## Exercise brief
Every line below between the line holding "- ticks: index" and the line holding "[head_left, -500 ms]", inclusive, should be repeated exactly, and all other lines omitted.
[[ Source material open ]]
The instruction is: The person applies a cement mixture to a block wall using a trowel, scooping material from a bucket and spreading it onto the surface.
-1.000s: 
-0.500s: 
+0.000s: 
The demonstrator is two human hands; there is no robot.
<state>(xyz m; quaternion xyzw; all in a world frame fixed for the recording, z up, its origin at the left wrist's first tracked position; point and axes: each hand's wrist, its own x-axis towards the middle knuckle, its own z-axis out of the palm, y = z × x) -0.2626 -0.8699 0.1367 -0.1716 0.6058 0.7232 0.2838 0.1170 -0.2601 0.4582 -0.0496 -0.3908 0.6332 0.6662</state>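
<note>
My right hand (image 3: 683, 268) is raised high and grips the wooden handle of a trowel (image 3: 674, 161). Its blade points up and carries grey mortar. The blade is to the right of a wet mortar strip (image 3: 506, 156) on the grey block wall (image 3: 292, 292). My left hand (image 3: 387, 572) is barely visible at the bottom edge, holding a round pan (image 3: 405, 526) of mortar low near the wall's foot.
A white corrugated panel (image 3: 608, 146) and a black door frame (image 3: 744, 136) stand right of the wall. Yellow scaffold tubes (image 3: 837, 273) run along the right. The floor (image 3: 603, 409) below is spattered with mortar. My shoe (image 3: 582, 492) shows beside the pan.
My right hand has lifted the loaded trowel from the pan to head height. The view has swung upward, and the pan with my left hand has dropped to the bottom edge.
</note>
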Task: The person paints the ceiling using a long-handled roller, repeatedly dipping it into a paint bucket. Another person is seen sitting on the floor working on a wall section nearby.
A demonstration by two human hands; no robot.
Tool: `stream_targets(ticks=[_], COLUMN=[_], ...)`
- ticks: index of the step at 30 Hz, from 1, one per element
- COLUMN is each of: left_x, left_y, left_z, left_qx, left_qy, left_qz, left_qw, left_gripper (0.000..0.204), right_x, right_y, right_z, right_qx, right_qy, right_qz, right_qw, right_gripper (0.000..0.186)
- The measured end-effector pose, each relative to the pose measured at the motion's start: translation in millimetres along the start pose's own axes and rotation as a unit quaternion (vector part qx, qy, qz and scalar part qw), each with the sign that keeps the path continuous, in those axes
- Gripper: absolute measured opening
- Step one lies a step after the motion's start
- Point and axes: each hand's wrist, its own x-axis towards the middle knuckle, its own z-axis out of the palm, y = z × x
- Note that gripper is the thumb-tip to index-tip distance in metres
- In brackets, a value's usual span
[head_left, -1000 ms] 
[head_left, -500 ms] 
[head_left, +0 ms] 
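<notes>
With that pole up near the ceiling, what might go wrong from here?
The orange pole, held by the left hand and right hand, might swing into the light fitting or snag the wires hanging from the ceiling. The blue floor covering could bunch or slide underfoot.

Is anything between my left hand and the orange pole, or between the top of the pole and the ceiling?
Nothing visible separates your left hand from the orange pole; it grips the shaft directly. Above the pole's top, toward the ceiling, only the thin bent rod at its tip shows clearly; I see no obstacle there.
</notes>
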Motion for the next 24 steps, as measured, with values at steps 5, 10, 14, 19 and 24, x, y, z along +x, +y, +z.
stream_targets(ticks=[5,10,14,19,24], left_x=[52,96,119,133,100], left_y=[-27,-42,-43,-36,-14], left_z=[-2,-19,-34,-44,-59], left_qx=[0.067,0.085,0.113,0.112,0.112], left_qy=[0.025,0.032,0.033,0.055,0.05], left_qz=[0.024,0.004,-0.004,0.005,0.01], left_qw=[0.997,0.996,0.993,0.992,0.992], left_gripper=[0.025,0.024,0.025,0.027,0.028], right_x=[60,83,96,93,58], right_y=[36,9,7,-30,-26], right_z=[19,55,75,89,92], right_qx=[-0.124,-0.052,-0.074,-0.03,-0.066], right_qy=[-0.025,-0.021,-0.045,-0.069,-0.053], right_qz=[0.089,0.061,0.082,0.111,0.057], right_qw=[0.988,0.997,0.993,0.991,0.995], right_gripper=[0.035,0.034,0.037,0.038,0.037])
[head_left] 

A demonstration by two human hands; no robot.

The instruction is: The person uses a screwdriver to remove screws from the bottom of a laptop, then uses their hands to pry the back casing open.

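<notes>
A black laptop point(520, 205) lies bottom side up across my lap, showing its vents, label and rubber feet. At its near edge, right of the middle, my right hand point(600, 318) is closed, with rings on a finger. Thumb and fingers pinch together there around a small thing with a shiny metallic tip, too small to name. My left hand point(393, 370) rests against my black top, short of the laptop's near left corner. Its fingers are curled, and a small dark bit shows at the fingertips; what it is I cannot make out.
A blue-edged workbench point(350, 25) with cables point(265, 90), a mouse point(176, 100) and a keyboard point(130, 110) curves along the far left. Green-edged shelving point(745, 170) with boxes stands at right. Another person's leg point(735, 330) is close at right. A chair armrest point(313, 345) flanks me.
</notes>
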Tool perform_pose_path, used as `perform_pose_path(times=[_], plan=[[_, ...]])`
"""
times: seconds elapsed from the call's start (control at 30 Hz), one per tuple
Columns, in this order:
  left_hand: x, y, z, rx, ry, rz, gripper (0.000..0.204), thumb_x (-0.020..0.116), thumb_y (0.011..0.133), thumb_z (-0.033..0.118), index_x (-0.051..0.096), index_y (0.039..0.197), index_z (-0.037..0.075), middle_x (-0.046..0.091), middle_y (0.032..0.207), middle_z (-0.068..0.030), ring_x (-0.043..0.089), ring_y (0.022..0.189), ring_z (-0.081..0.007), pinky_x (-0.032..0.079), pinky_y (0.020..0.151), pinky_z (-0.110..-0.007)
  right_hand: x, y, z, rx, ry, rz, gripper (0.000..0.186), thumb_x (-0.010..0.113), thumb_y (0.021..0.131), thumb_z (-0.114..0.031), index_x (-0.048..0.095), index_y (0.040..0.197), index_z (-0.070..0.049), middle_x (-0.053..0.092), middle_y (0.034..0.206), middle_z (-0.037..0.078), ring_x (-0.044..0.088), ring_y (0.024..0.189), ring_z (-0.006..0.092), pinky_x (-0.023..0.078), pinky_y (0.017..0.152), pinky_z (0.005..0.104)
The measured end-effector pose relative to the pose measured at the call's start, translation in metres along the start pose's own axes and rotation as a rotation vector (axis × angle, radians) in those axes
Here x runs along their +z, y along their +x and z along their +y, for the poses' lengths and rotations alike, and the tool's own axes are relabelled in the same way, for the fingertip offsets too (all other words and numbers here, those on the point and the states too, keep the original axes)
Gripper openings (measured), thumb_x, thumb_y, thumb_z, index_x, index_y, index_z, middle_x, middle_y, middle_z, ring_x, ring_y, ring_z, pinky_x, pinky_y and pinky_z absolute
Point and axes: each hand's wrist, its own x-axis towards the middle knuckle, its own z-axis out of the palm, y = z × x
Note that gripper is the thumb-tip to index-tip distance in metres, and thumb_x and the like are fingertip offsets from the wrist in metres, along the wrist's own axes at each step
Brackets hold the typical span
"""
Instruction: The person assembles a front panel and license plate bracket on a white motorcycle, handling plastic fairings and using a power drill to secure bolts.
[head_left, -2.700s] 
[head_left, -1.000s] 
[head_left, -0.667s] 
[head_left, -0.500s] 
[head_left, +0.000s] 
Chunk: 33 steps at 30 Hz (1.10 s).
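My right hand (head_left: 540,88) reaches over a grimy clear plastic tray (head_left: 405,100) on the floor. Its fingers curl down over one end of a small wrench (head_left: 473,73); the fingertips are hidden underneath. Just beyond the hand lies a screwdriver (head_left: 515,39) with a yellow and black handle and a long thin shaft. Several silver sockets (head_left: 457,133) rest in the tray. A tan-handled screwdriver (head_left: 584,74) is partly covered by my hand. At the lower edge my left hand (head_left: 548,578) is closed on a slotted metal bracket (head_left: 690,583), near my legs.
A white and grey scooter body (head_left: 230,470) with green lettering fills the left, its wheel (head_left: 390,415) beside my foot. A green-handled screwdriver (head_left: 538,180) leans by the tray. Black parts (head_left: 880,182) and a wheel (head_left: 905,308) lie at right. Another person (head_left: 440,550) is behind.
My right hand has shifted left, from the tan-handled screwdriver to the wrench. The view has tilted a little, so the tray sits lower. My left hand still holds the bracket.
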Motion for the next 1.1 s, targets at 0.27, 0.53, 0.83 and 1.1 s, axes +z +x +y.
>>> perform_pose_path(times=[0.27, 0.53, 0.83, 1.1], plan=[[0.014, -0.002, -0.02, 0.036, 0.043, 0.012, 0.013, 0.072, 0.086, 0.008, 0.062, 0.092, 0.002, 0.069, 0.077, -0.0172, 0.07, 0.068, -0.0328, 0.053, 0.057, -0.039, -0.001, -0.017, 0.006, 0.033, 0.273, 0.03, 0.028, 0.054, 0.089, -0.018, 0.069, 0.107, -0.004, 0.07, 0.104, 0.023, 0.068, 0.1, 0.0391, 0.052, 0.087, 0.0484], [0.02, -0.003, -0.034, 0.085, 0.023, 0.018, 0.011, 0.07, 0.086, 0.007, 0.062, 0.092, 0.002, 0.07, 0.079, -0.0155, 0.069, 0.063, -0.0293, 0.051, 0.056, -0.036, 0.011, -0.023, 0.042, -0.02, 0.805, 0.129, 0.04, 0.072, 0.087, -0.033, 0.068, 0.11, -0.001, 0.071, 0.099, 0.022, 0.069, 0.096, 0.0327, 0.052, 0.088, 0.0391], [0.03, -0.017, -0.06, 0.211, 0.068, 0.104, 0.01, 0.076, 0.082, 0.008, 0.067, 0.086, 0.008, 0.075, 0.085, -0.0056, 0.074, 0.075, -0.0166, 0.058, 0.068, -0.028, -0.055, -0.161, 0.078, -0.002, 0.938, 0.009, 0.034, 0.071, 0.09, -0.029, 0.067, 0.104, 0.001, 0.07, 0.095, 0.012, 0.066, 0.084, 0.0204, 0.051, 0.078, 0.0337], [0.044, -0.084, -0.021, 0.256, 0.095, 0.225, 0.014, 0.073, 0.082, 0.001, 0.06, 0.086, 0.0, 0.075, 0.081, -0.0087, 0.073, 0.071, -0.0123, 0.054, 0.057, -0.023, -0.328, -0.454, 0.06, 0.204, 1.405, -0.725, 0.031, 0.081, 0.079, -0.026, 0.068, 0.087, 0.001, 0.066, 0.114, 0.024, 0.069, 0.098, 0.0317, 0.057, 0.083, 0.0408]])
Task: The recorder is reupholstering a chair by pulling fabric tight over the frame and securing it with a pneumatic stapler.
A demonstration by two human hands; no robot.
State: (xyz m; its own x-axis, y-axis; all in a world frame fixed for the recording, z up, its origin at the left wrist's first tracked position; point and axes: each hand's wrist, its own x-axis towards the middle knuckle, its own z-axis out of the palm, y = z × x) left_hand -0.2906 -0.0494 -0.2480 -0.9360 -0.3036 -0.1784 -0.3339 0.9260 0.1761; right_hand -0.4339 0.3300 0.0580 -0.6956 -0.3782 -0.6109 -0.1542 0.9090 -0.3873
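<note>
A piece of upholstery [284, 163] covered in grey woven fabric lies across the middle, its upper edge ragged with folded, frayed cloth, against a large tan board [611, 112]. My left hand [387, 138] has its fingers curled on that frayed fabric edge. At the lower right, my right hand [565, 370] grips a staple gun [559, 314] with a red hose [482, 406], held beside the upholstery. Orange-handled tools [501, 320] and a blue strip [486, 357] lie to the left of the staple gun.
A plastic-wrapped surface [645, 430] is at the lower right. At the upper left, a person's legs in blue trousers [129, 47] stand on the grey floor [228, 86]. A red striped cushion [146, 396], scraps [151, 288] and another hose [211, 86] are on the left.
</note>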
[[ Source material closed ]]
## Your response
- ticks: index of the step at 30 Hz, from 1, one per element
- COLUMN is each of: left_x, left_y, left_z, left_qx, left_qy, left_qz, left_qw, left_gripper (0.000..0.204), right_x, right_y, right_z, right_qx, right_qy, right_qz, right_qw, right_gripper (0.000..0.186)
- The measured end-effector pose, each relative to the pose measured at the motion's start: translation in millimetres along the start pose's own axes and rotation as a unit quaternion (vector part qx, qy, qz and scalar part qw), each with the sign that keeps the path continuous, in those axes
- Gripper: absolute measured opening
- Step one lies a step after the motion's start
- Point and axes: each hand's wrist, its own x-axis towards the middle knuckle, its own z-axis out of the palm, y = z × x
- Note that gripper is the thumb-tip to index-tip distance in metres
- In brackets, a value's usual span
[head_left, -1000 ms] 
[head_left, -500 ms] 

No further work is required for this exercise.